MONDAY, Nov. 29 (HealthDay News) -- People who pay their own medical costs are less likely to undergo elective surgery to repair a torn meniscus than those with private or government-issued health insurance, according to research published in the Oct. 20 issue of the Journal of Bone & Joint Surgery.
Kenneth R. Gundle, M.D., of the University of Washington in Seattle, and colleagues reviewed the records of 1,127 patients diagnosed with a meniscal tear to study the effect of insurance status on surgical treatment.

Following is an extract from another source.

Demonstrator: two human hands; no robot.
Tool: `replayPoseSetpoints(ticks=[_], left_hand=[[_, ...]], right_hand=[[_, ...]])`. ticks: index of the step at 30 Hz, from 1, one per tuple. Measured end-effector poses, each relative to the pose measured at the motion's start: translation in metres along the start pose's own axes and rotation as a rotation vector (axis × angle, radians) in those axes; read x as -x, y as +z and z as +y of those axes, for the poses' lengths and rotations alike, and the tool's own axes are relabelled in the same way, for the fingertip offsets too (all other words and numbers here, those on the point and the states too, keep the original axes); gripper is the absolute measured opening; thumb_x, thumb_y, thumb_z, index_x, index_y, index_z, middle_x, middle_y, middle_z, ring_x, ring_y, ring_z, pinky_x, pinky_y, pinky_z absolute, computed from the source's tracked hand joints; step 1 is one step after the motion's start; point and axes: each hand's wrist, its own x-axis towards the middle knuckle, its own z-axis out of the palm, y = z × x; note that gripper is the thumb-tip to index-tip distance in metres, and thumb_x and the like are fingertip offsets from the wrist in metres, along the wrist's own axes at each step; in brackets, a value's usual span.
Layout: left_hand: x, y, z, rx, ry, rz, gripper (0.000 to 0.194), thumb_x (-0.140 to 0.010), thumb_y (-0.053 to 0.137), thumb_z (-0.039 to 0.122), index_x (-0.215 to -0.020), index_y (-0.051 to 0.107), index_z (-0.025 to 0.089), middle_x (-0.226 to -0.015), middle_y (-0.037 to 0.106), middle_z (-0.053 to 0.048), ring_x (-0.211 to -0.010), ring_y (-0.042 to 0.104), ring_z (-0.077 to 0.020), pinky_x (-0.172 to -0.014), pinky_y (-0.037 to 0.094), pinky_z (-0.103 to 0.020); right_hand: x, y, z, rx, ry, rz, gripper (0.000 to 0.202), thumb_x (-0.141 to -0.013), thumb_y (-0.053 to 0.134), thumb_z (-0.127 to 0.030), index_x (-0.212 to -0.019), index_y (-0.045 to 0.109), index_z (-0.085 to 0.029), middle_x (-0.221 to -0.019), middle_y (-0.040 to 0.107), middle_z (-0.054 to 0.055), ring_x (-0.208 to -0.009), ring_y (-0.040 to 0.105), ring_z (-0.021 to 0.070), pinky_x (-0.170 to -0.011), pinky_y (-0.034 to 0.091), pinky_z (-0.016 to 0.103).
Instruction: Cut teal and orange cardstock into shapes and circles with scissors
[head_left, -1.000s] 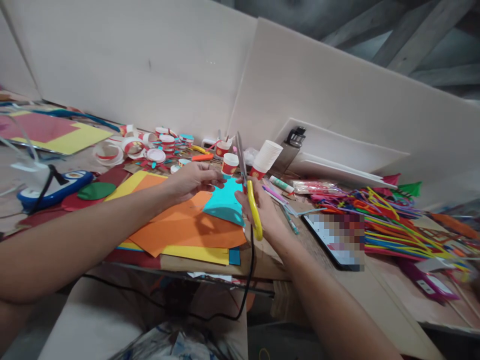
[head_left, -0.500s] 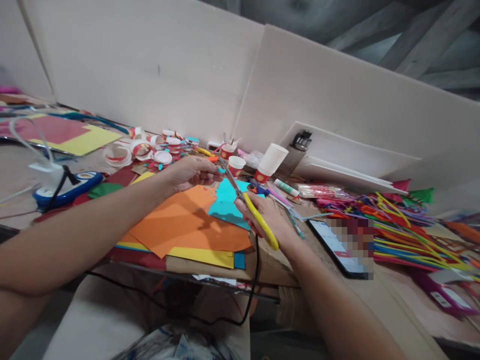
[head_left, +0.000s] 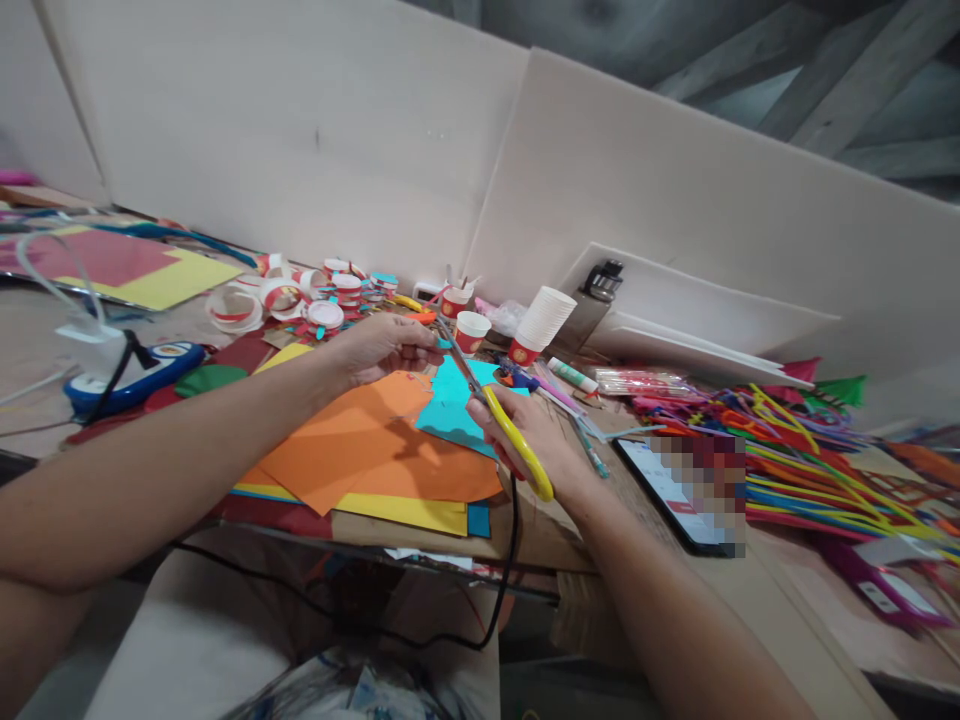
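Note:
My right hand (head_left: 517, 425) grips yellow-handled scissors (head_left: 517, 440), their metal blades pointing up and left. Close to the blade tips, my left hand (head_left: 394, 348) pinches a small piece of turquoise paper (head_left: 444, 343). Whether the blades touch that piece I cannot tell. Below both hands lies a larger turquoise sheet (head_left: 454, 405) with cut edges, on top of orange paper (head_left: 375, 450). A yellow sheet (head_left: 427, 515) sticks out underneath at the table's front edge.
Behind the hands stand a paper cup (head_left: 472, 330) and a stack of cups (head_left: 544, 325). Cut cup pieces (head_left: 285, 298) lie at the back left. A phone (head_left: 660, 490) and several pipe cleaners (head_left: 817, 470) are on the right. A blue power strip (head_left: 176, 362) sits left.
The scissors and my right hand have shifted very slightly to the left. My left hand keeps its pinch on the turquoise piece, almost still.

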Motion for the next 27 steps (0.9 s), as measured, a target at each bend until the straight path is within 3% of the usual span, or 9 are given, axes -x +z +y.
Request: replayPoseSetpoints(ticks=[15,27], left_hand=[[-0.0002,-0.0016,-0.0003,-0.014,-0.005,-0.015,0.011,-0.067,0.068,0.018,-0.071,0.070,0.007,-0.067,0.068,-0.009,-0.058,0.058,-0.0102,-0.056,0.043,-0.022],[-0.0017,-0.0057,-0.0016,-0.011,-0.012,-0.034,0.014,-0.067,0.072,0.022,-0.072,0.069,0.008,-0.071,0.069,-0.010,-0.066,0.064,-0.0142,-0.060,0.047,-0.024]], right_hand=[[0.0022,-0.0004,-0.0018,0.015,-0.009,-0.004,0.039,-0.085,0.049,-0.055,-0.070,0.046,-0.020,-0.055,0.044,-0.005,-0.049,0.038,0.0084,-0.048,0.028,0.022],[0.0007,0.0009,0.0043,0.015,-0.017,0.019,0.039,-0.085,0.048,-0.055,-0.070,0.045,-0.020,-0.057,0.043,-0.004,-0.051,0.039,0.0090,-0.048,0.028,0.022]])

The researchers found that 446 (40 percent) of the patients had surgery within six months of an office visit, and that insured and uninsured patients underwent surgery at a similar rate. There were, however, notable differences among insurance status subgroups. Those classified as self-pay had a lower rate of surgery than those covered by private insurance (odds ratio, 0.33), while patients with Workers' Compensation or Medicaid had surgery at a higher rate than those with private insurance (odds ratios, 1.93 and 1.63, respectively).
"The rate of elective arthroscopic knee surgery for meniscal tears varied significantly for some insurance categories at this single academic institution in Massachusetts. Further work is necessary to clarify the patient and surgeon factors influencing these disparities in clinical decision-making," the authors write.